The Humanewatch.org ad currently running in Washington’s metro trains says that HSUS gives 1 percent of its budget to pet shelters and “spends millions on its offshore hedge fund investments and pension fund.” It also says dues go toward paying a more than $15 million federal racketeering settlement.

“The first thing is overall it’s just a false framing of the issue,” said HSUS spokesman Alan Heymann. “It’s never been the case that we’re some sort of grant-making association for local shelters — at the same time, the figure does not take into account all the other ways we support local shelters.”

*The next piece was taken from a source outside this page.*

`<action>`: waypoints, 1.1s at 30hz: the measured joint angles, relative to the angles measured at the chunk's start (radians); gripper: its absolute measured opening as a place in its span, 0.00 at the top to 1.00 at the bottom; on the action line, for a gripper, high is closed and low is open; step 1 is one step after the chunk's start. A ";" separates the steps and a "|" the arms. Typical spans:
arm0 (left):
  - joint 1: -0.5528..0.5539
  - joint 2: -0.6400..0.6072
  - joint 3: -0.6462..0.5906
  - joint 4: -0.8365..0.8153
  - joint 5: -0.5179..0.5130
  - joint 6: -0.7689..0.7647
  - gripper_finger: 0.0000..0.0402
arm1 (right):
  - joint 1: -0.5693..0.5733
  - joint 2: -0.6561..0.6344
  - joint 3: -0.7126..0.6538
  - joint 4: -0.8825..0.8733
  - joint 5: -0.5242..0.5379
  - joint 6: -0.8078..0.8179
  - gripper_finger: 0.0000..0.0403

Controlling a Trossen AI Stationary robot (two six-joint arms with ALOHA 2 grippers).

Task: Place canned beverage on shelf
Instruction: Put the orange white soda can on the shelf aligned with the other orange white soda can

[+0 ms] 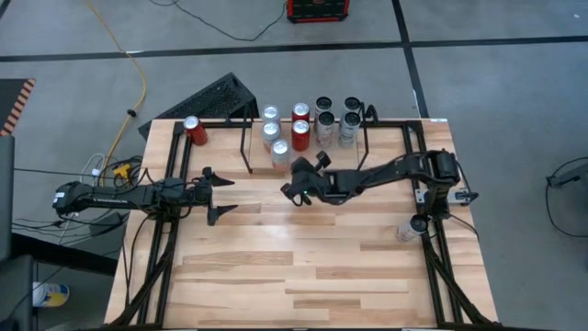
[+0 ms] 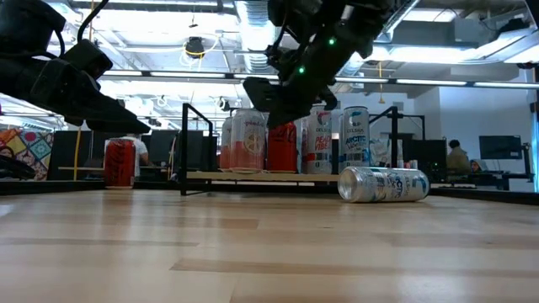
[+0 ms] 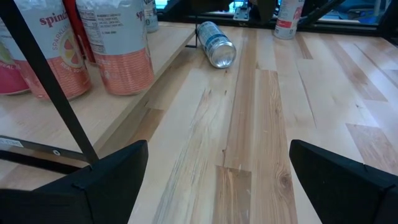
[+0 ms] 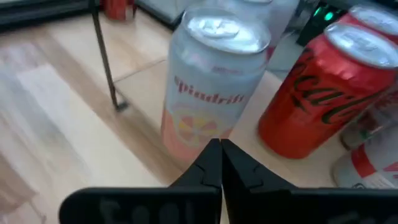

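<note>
Pressing its fingertips together on nothing, the right gripper hovers just in front of the pink can standing on the shelf. One fallen can lies on its side near the table's right rail, behind this arm and well apart. Judged nearer, the right arm should fetch it; the left gripper waits spread wide.

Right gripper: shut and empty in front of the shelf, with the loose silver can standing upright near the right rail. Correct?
One thing is off: the silver can lies on its side on the table, as the low view shows. The rest holds: the right gripper is shut with nothing between its fingers, just in front of the shelf.
</note>
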 joint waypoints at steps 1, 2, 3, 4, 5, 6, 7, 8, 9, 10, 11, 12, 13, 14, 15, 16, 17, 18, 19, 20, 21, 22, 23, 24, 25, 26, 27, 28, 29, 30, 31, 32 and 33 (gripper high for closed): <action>0.000 0.000 0.000 0.000 0.000 0.000 0.06 | 0.000 0.000 -0.011 0.025 0.019 0.006 0.94; 0.000 0.000 0.000 0.000 0.000 0.000 0.06 | 0.000 0.000 -0.020 0.039 0.036 0.009 0.94; 0.000 0.000 0.000 0.000 0.000 0.000 0.06 | 0.000 0.000 -0.031 0.051 0.046 0.017 0.95; 0.000 0.000 0.000 0.000 0.000 0.000 0.06 | -0.001 0.000 -0.040 0.059 0.051 0.024 0.95; 0.000 0.000 0.000 0.000 0.000 0.000 0.06 | -0.003 0.000 -0.047 0.067 0.051 0.024 0.96; 0.000 0.000 0.000 0.000 0.000 0.000 0.06 | -0.005 0.007 -0.054 0.096 0.052 0.025 0.96; 0.000 0.000 0.000 0.000 0.000 0.000 0.06 | -0.009 0.018 -0.058 0.132 0.054 0.024 0.96; 0.000 0.000 0.000 0.000 0.000 0.000 0.06 | -0.010 0.026 -0.064 0.169 0.054 0.023 0.96; 0.000 0.000 0.000 0.000 0.000 0.000 0.06 | -0.011 0.030 -0.075 0.188 0.054 0.022 0.96; 0.000 0.000 0.000 0.000 0.000 0.000 0.06 | -0.017 0.032 -0.084 0.199 0.053 0.018 0.96; 0.000 0.000 0.000 0.000 0.000 0.000 0.06 | -0.021 0.032 -0.090 0.228 0.052 0.019 0.96; 0.000 0.000 0.000 0.000 0.000 0.000 0.06 | -0.022 0.040 -0.092 0.259 0.053 0.018 0.96; 0.000 0.000 0.000 0.000 0.000 0.000 0.06 | -0.023 0.050 -0.092 0.282 0.057 0.018 0.95; 0.000 0.000 0.000 0.001 0.000 0.000 0.06 | -0.025 0.055 -0.095 0.287 0.057 0.018 0.95; 0.000 0.000 0.000 0.000 0.000 0.000 0.06 | -0.028 0.060 -0.101 0.278 0.056 0.015 0.95; 0.000 0.000 0.000 0.000 0.000 0.000 0.06 | -0.030 0.064 -0.104 0.278 0.052 0.007 0.95; 0.000 0.000 0.000 0.001 0.000 0.000 0.06 | -0.030 0.072 -0.103 0.301 0.051 0.002 0.95; 0.000 0.000 0.000 0.000 0.000 0.000 0.06 | -0.030 0.080 -0.099 0.330 0.052 0.000 0.95; 0.000 0.000 0.000 0.000 0.000 0.000 0.06 | -0.030 0.087 -0.095 0.352 0.051 -0.003 0.95; 0.000 0.000 0.000 0.001 0.000 0.000 0.06 | -0.029 0.091 -0.095 0.351 0.049 -0.004 0.95; 0.000 0.000 0.000 0.000 0.000 0.000 0.06 | -0.029 0.094 -0.099 0.347 0.048 -0.005 0.95; 0.000 0.000 0.000 0.001 0.000 0.000 0.06 | -0.029 0.097 -0.101 0.347 0.044 -0.005 0.95; 0.000 0.000 0.000 0.000 0.000 0.000 0.06 | -0.029 0.099 -0.100 0.352 0.042 -0.006 0.95; 0.000 0.000 0.000 0.000 0.000 0.000 0.06 | -0.029 0.102 -0.100 0.363 0.042 -0.007 0.95; 0.000 0.000 0.000 0.000 0.000 0.000 0.06 | -0.029 0.105 -0.097 0.371 0.042 -0.006 0.95; 0.000 0.000 0.000 0.000 0.000 0.000 0.06 | -0.029 0.105 -0.096 0.369 0.042 -0.007 0.95; 0.000 0.000 0.000 0.000 0.000 0.000 0.06 | -0.031 0.105 -0.099 0.363 0.041 -0.007 0.95; 0.000 0.000 0.000 0.001 0.000 0.000 0.06 | -0.032 0.105 -0.099 0.367 0.035 -0.007 0.95; 0.000 0.000 0.000 0.001 0.000 0.000 0.06 | -0.036 0.105 -0.099 0.378 0.020 -0.007 0.95; 0.000 0.000 0.000 0.000 0.000 0.000 0.06 | -0.039 0.104 -0.099 0.386 0.006 -0.007 0.95; 0.000 0.000 0.000 0.000 0.000 0.000 0.06 | -0.044 0.103 -0.099 0.391 -0.004 -0.007 0.95; 0.000 0.000 0.000 0.000 0.000 0.000 0.06 | -0.047 0.103 -0.099 0.395 -0.013 -0.007 0.95; 0.000 0.000 0.000 0.000 0.000 0.000 0.06 | -0.050 0.103 -0.099 0.396 -0.024 -0.007 0.95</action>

As to the racketeering charge, The Fund for Animals (now a Humane Society affiliate) was one of several animal rights activist groups that sued Feld Entertainment, the owner of Ringling Bros. Barnum & Bailey Circus, for mistreating its elephants. They lost the case, and a former Feld employee was found to have been paid at least $190,000 by the animal rights groups to back their charges.

Feld filed a racketeering lawsuit seeking legal fees and won nearly $16 million in a settlement reached in a U.S. District Court in Washington. Heymann said its share of the settlement, which was not disclosed, will be paid from insurance.

“No HSUS donor dollars are being used to pay this,” he said.

Dog breeders contacted for this story don’t seem to be bothered by Berman’s reputation as a hired gun.

Darci Brown, owner of a car dealership in Greenfield, Mass., has bred dogs as a hobby for 30 years. She says the Humane Society would like to enforce spay and neuter laws to the point where there would be no pure bred dogs left.

She was present at the legislative presentation. The fact that Berman represents unnamed clients “concerns me a little, yes,” she said, but she feels the information he produces is factual.

“I think our people are focusing on the message they’re giving,” she said. “It just happens to be one we agree with.”

Chris Young contributed to this report.

Clarification: This story has been updated to clarify that the Humane Society of the United States was not a plaintiff in the lawsuit against Feld Entertainment and to note the person paid by the animal rights group in the lawsuit was a former employee.